Whenever Jansson and Pietilä returned to Pellinge, parties would be thrown. “I knew that, as soon as we saw their boat coming in, everything would stop”, says Gustafsson. “Activity for that day would be suspended, everyone would sit down at the garden table and drink coffee…then small spirit glasses would come out…”.
There is a fierce pride in these stories, a sense that this most celebrated artist was theirs for a time, their friend. “It felt like family really”, Gustafsson sums up. As a child he was endlessly fascinated by Jansson and Pietilä’s travels. Postcards arrived from every corner of the globe and when they returned the couple would sometimes bring back interesting food and, occasionally, gifts. Gustafsson almost bursts with pride at the memory of a Hattifattener that he was once given, handmade from cloth and wood. “Of course, it wasn’t as fancy as the other presents… but it was just so kind and thoughtful. It’s the most amazing, beautiful thing.”
All of Tove’s books, whether they were for adults or children, involve consequence and interrelation.
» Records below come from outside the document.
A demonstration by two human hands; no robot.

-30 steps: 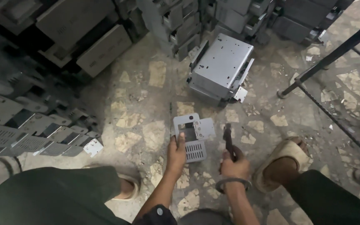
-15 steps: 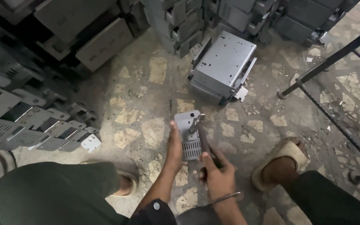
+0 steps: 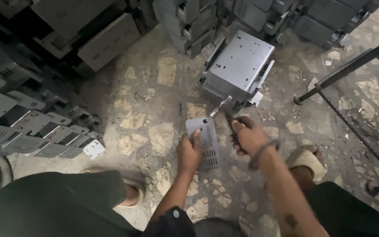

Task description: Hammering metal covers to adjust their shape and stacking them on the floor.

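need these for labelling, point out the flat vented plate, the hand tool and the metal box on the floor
flat vented plate (image 3: pixel 208 142), head view, bare middle above the vent slots
hand tool (image 3: pixel 221 105), head view, on its pale metal head
metal box (image 3: pixel 241 63), head view, middle of its top face

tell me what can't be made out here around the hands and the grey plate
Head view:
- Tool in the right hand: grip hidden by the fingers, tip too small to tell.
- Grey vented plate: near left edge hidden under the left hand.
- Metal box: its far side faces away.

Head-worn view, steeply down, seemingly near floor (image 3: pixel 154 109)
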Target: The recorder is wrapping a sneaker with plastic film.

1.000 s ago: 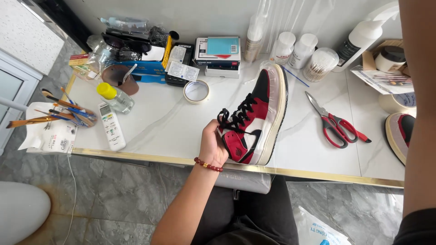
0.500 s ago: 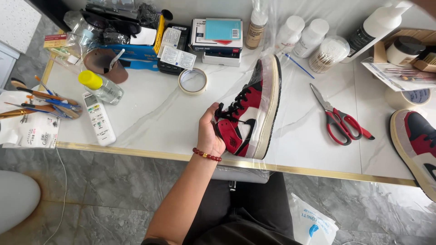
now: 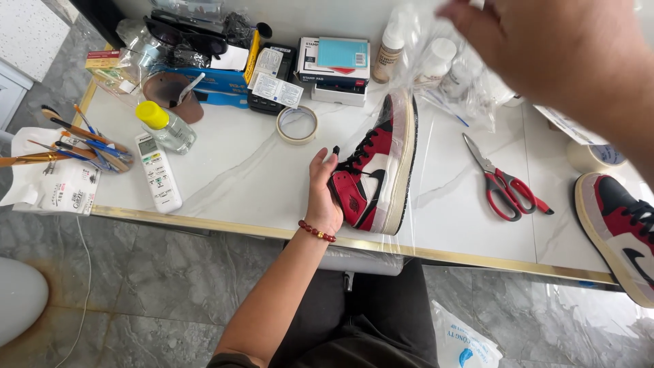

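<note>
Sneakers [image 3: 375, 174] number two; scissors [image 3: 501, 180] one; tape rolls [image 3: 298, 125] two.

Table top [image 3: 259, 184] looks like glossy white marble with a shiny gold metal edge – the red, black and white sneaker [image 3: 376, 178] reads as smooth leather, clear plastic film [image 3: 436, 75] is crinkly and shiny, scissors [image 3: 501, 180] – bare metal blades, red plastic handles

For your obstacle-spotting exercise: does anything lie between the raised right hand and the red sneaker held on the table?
Yes. A clear plastic film hangs from the right hand beside the red sneaker, which the left hand holds.
</note>
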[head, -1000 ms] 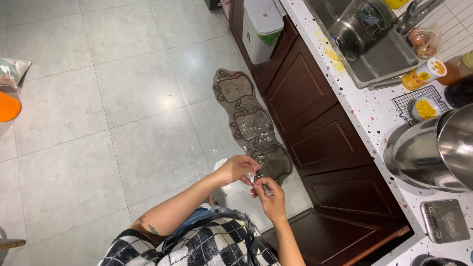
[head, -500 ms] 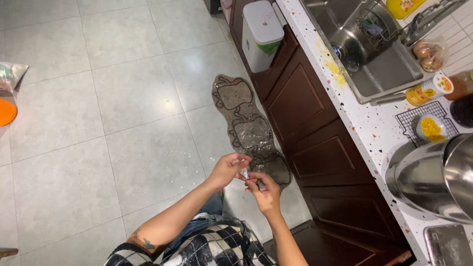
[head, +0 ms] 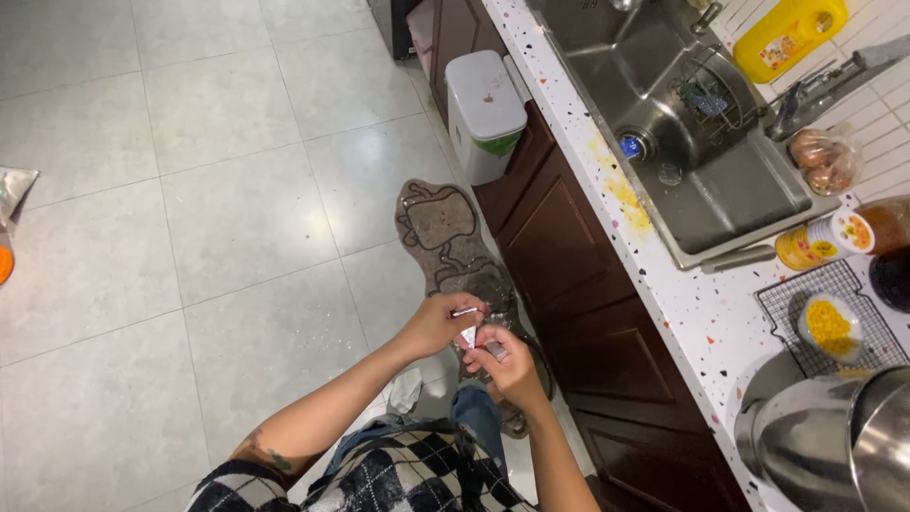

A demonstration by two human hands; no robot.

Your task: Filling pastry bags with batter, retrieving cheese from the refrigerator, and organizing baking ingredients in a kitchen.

They’re surreal psychedelic stories that highlight the importance of ecology, kindness and care so it’s wonderful to know that the people of Pellinge are working hard to simultaneously salute and preserve Tove’s legacy in a way that celebrates the archipelago’s peculiar magic and beauty on their terms. It’s an initiative rooted in the animism at the heart of both Jansson’s writing and the Finnish culture, a wonderful confluence of respect cultures — the practical and the fantastical, the local and universal; these lingonberries, that global hippo-troll phenomenon. “We were visited by this amazing woman, this pair of amazing artists’, Gustafsson told me. ‘Of course, we loved them — even as children we knew they were exceptional and we felt very protective. We wanted to take care of them. I hope that we still are.”